The southern marbled newt or pygmy marbled newt (Triturus pygmaeus) is a species of salamander in the family Salamandridae. It is found in Portugal and Spain. Its natural habitats are temperate forests, Mediterranean-type shrubby vegetation, rivers, intermittent rivers, freshwater marshes, intermittent freshwater marshes, arable land, pastureland, rural gardens, water storage areas, ponds, open excavations, irrigated land, canals and ditches. It is threatened by habitat loss.

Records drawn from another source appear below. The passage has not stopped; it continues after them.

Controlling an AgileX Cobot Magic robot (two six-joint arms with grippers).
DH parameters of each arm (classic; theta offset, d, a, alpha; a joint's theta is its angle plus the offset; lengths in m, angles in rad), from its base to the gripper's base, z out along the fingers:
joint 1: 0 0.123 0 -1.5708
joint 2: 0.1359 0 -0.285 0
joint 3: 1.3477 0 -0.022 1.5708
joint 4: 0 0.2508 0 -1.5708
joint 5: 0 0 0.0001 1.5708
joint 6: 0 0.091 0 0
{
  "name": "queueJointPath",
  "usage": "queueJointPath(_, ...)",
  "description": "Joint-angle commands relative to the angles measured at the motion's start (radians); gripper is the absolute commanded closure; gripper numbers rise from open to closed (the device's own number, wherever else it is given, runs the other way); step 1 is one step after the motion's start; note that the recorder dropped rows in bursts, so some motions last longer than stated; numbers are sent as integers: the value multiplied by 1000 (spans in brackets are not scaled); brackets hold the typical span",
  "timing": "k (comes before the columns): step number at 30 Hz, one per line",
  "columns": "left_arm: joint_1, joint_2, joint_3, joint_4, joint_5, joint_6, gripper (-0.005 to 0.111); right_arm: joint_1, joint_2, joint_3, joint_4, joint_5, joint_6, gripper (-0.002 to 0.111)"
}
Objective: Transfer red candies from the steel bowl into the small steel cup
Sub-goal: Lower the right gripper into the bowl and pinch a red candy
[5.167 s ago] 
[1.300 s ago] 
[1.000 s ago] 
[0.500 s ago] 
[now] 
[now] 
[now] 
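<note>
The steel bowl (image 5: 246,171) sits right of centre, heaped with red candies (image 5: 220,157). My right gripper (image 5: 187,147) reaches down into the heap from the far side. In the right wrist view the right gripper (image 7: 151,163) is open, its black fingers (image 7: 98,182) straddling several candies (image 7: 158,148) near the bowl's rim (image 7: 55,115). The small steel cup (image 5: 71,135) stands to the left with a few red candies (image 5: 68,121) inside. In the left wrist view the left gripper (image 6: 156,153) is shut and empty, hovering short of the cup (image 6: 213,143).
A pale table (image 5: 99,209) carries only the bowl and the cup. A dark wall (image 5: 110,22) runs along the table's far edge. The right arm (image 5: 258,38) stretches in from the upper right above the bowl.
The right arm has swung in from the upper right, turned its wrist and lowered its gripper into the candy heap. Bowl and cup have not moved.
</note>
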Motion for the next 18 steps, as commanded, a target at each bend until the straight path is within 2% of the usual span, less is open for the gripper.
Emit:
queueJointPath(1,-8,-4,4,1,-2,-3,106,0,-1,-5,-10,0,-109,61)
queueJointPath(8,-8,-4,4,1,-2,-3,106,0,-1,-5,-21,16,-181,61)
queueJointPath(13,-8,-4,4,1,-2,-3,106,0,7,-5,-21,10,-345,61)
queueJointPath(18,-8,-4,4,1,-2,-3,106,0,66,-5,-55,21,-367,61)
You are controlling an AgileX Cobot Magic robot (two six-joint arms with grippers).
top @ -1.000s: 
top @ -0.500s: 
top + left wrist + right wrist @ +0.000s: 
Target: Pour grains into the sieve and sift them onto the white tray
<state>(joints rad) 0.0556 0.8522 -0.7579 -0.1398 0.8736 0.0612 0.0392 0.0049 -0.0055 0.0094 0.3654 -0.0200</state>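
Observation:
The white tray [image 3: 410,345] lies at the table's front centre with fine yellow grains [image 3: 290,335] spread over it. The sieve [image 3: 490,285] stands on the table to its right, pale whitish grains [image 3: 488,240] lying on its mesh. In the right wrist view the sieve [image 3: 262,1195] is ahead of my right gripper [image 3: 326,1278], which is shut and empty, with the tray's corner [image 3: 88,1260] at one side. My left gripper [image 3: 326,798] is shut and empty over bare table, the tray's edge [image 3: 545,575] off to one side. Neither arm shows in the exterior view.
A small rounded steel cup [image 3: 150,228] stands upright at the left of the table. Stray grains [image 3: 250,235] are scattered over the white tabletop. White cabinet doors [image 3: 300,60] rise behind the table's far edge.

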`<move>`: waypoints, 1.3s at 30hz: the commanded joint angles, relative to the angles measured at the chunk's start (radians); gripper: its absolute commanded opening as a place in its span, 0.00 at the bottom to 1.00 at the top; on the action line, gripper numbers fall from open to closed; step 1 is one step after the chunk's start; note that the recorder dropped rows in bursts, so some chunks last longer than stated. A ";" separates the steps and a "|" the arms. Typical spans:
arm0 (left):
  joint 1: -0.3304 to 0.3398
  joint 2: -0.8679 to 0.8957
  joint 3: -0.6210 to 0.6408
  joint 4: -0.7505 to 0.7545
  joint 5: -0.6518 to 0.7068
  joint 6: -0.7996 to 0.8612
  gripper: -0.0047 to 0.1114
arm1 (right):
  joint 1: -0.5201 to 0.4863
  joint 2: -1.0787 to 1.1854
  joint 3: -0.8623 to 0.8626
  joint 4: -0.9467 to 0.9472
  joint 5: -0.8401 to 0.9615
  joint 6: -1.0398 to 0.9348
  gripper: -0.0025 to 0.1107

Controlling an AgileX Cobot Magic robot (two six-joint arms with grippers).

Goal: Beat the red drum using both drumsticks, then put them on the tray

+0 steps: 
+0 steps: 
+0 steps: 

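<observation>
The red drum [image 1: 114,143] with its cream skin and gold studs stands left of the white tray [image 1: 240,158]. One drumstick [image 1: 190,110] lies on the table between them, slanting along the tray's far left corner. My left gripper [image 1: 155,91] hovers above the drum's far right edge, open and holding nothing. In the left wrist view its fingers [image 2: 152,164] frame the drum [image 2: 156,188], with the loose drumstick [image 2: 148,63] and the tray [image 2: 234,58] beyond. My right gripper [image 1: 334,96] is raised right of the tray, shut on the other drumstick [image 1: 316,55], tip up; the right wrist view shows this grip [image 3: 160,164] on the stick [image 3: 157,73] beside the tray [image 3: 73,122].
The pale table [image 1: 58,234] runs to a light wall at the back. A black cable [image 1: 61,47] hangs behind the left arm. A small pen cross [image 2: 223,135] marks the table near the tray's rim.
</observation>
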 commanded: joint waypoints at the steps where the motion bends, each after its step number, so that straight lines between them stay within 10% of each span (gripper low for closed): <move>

Previously thought to be a subspecies of the marbled newt (Triturus marmoratus), it was raised to species level after genetic studies revealed its distinctiveness from the former.

==Distribution==
The southern marbled newt occurs only in southern Portugal and southwestern Spain, in Mediterranean climate. The Douro–Tagus watershed forms a narrow, northern border to the range of Triturus marmoratus.

==Description==
The southern marbled newt is similar in appearance to the marbled newt but is smaller, with adults reaching a total length of 13 cm as against the latter's 17 cm. The dorsal surface is yellowish-green heavily mottled with irregular patches of dark brown or black, and there is a thin orange line running along the spine from head to tip of tail, although this stripe fades somewhat in adult males. The underparts are creamy-white with dark spots which distinguishes this species from the marbled newt with its dark underparts. Breeding males have a wavy, black-barred crest running from the head tail tip, but this has no indentation between body and tail.

==Status==
The southern marbled newt lives in oak woodland and uses ponds, ditches and other water bodies for breeding. Its habitat is being degraded by urbanization and the loss of temporary water bodies. Another threat to the species is the introduction of crayfish and non-native fish and the pollution of its breeding sites. As a result, the International Union for Conservation of Nature has assessed its status as being "near threatened".